Wednesday, May 21, 2008

Arguing in circles

A recurrent idea/sensation/feeling:

I look out the window of the plane I’m on and see the clouds, the still-light rim of horizon beyond the clouds, and then I see not only clouds and sky but the plane window framing them and the periphery.

And then the idea/feeling/sensation occurs: “I” am composed of the same stuff as everything around me – plane, air, light, body, mind – and “I” am not separated from what I see – “I” am the world seeing itself.

* * *

There is a phrase I learned in law school: “a distinction without a difference.” In our common law system, judges are supposed to decide like cases alike. So when considering a decision, a judge often looks to see how similar cases have been handled in the past. Your opponent proffers prior decisions in prior cases to the judge, arguing that they require a decision in her favor and against you. You scrutinize the cases for a meaningful distinction, an argument, a plausible way for the court to conclude that a decision in your favor is really consistent with the prior decisions on the same subject – they turned out the way they did because of some key aspect of them that is not present in your case. Sometimes you see and articulate the perfect argument that makes it clear that a particular case doesn’t compel a decision against you. That is called “distinguishing” your case from the prior case.

But sometimes you build your arguments as well as possible, finding all the ways in which your case is different from the cases argued by your opponent, and in the end, they just don’t distinguish your case from the prior cases. “Yes,” the judge tells you, “you have found a way in which your case is distinct from the prior case.”

“But your argument is really just a distinction without a difference”

* * *

The idea/feeling/sensation I get when I look out the plane’s window and see the clouds and dimming horizon-rim of light is that argument separating the seen and the seer is a distinction, but it’s a distinction without a difference.

Not “we” are one.

Rather: I am That.

Or as the Chandogya Upanishad tell it: Tat twam asi.

That thou art.

Tuesday, May 13, 2008

A letter to my teacher

Dear [Teacher],

Thanks so much for yesterday’s practice.

I’m a little leery of binding the experience into the straitjacket of words, but I do want to capture a little bit of what happened and share it with you.

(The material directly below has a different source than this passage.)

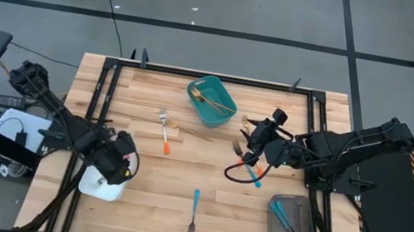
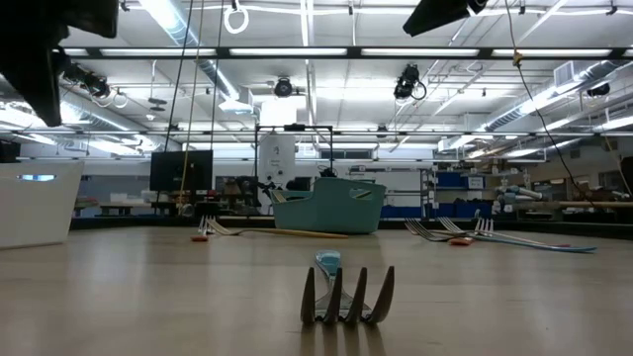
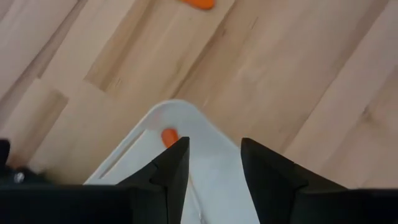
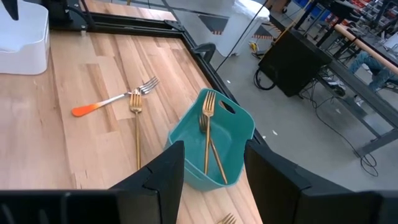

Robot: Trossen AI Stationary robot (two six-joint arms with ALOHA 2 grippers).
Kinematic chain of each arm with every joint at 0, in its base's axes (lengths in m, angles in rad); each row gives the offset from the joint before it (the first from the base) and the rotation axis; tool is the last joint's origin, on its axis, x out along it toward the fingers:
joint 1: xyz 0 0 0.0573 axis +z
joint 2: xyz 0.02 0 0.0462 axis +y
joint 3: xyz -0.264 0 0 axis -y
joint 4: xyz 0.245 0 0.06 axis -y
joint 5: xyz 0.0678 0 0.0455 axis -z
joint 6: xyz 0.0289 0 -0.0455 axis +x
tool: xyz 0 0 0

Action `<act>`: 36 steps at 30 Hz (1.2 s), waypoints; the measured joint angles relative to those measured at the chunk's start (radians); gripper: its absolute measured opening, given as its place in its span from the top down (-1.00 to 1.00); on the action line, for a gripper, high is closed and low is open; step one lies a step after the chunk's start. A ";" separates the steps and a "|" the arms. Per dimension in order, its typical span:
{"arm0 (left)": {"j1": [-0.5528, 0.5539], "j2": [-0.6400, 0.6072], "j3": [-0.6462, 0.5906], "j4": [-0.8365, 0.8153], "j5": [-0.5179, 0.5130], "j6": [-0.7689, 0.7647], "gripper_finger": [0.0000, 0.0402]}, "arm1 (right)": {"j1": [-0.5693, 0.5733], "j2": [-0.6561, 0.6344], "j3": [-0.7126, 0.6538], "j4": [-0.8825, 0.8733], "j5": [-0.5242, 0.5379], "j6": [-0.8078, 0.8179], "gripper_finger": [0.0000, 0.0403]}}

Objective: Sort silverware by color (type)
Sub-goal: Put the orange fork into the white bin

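Silverware: an orange-handled fork (image 1: 164,132) lies on the wood-plank table (image 1: 143,198) left of centre, with a slim all-gold fork (image 1: 192,132) just beside its tines. A blue-handled fork (image 1: 193,212) lies near the front edge. Gold forks (image 4: 207,134) rest inside the rounded teal plastic bin (image 1: 211,101). Blue-handled pieces (image 1: 285,216) lie in the grey tray (image 1: 289,227).

The left gripper (image 3: 213,168), fingers spread, hangs over the smooth white tray (image 3: 217,174), where an orange handle tip (image 3: 168,136) shows. The right gripper (image 1: 251,159), fingers spread and empty, hovers right of centre.
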 joint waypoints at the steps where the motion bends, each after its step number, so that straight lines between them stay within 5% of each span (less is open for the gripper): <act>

As we began by talking about prana and perception of it, there was a familiar feeling of basic honesty, of reality that I profoundly appreciate when I work with you. I think that that basic background makes a lot of perceptions possible that otherwise can’t happen.

One of those perceptions was this: I think I remember that in our discussion, even though I was the one who brought up the topic of the jump forward from down dog to standing forward bend, I didn’t feel as though it was my idea. And when you suggested the jump-forwards be the focus of yesterday’s practice, I felt a little resistance arise in me. It started as a “this is just the same-old, same-old” response. But the basic orientation I have toward bhakti readily overrode the initial resistance to the practice. The important part was that shortly after I felt the resistance arise, I noticed it.

As we worked on position and jump-forwards, you described the flow from feet to hands to feet to hands, comparing it to those wave toys that some people have on their desks. That visual connected to our discussions about the experience of perception of prana. And so with a jump, there came the awareness of energy from feet into legs into buttocks, and what felt like the “end” of the energy at the spine, below the back ribcage. The energy sequence-flow just seemed to stop at that point, and the legs came back down to the floor, the hips never reaching alignment with the shoulders or the hands, the energy never reaching the palms. Through that practice I perceived the energy stopping, and the place where it stopped. I had not seen that before, though I’m not particularly sure why not, as once it was seen, it seemed obvious.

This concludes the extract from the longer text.